Otro error de los comunistas de salón late en esa
misma esfera, al afirmar en bloque que no es el adulterio un pecado –pues empiezan
por ser ateos, por no tener religión, y así, como nada se caracteriza por su no
tener, sustituyen entonces la ley moral por un vago sueño de solidaridad con el
prójimo, sobre el que, por otra parte, no dudan en realizar todo tipo de trapacerías, actuando incluso de
mala fe, reduciendo al hombre a un número, a una estadística, a una
abstracción, animados por el oscuro sentimiento de la perfidia. Otro más: le fe
tecnológica en los códigos de la teoría lingüística, que permiten alegremente
montar un metanivel sobre nivel, un segundo piso sobre el piso, sobreponiendo y
presionando al poner sobre las espaldas de la esencia a la existencia, sobre el orden y la
necesidad a la fortuna equilibrista y sobre la moral… un más allá del bien y
del mal –que no son sino expresiones de un absurdo y mismo nihilismo activo,
pues más allá del bien del mal no hay propiamente nada, o al menos nada que
pueda considerarse humano (ya que justa y fundamentalmente el hombre se define
por su a priori moral, por estar
divida su naturaleza desde la raíz por las posibilidades del bien y el mal), tendiendo
así un aparatoso puente aéreo que no cruza ningún río, que no salva ningún
abismo y que, finalmente, resulta inútil, pues no sirve para nada.

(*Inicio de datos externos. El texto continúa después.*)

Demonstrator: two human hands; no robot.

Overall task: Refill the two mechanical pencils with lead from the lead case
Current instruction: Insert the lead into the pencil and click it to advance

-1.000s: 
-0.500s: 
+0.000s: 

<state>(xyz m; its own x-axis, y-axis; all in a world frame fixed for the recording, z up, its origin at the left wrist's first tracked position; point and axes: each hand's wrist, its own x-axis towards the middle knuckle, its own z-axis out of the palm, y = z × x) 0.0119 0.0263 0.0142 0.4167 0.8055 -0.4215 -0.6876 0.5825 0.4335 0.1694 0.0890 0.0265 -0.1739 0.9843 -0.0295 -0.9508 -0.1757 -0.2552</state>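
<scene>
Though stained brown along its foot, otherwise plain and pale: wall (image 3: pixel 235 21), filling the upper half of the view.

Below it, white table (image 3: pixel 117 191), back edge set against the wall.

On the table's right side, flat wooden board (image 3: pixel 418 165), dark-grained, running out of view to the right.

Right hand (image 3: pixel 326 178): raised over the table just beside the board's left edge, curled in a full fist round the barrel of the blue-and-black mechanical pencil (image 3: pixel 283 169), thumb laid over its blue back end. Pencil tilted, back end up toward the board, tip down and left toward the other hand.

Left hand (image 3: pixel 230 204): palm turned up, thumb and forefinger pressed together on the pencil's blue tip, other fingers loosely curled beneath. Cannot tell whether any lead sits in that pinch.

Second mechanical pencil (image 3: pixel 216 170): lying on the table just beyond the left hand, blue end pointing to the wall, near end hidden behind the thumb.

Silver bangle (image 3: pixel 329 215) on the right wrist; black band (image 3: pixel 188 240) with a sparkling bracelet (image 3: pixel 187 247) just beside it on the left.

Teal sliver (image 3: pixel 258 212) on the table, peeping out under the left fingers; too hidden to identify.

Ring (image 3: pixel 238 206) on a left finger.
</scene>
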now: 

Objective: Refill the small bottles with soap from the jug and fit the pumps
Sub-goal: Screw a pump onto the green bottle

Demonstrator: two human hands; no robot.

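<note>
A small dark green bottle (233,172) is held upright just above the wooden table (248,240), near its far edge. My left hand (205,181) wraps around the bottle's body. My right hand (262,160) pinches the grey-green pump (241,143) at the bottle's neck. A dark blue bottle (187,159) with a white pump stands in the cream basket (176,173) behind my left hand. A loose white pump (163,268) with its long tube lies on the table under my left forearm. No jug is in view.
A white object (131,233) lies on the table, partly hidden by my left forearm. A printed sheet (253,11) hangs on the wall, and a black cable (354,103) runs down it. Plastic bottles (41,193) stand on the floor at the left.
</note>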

Así, la larga lucha de la humanidad por
liberarse de sus cadenas, colectivamente por alcanzar el reconocimiento de los derechos
humanos y de la justicia, por medio de un social interés activo en la persona,
cede su puesto a las reivindicaciones, solidarizándose los más en el costoso
error de reivindicar el escorzo más cuestionable de la modernidad: su tendencia
al inmanentismo, inventándose así a la vez una utopía que los justifica,
idealista por necesidad, por más que sea inmanente, decidiéndose a bajar la
razón a la tierra bajo la forma de la rabia o de negligencia (la razón histórica), cubriendo la tierra
de bostezo o baba en su miserable intento de querer justificar a la historia
por sí misma, cosa imposible, de manera tan inmanente como vacía, pues en realidad no estarán fundando sino en algo que propiamente hablando no existe: el futuro, y de un futuro utópico por lo demás, eviscerando así las acciones humanas de todo sentimiento de respeto, de todo símbolo transhistórico, de toda espiritualidad, de todo horizonte y finalmente de toda trascendencia.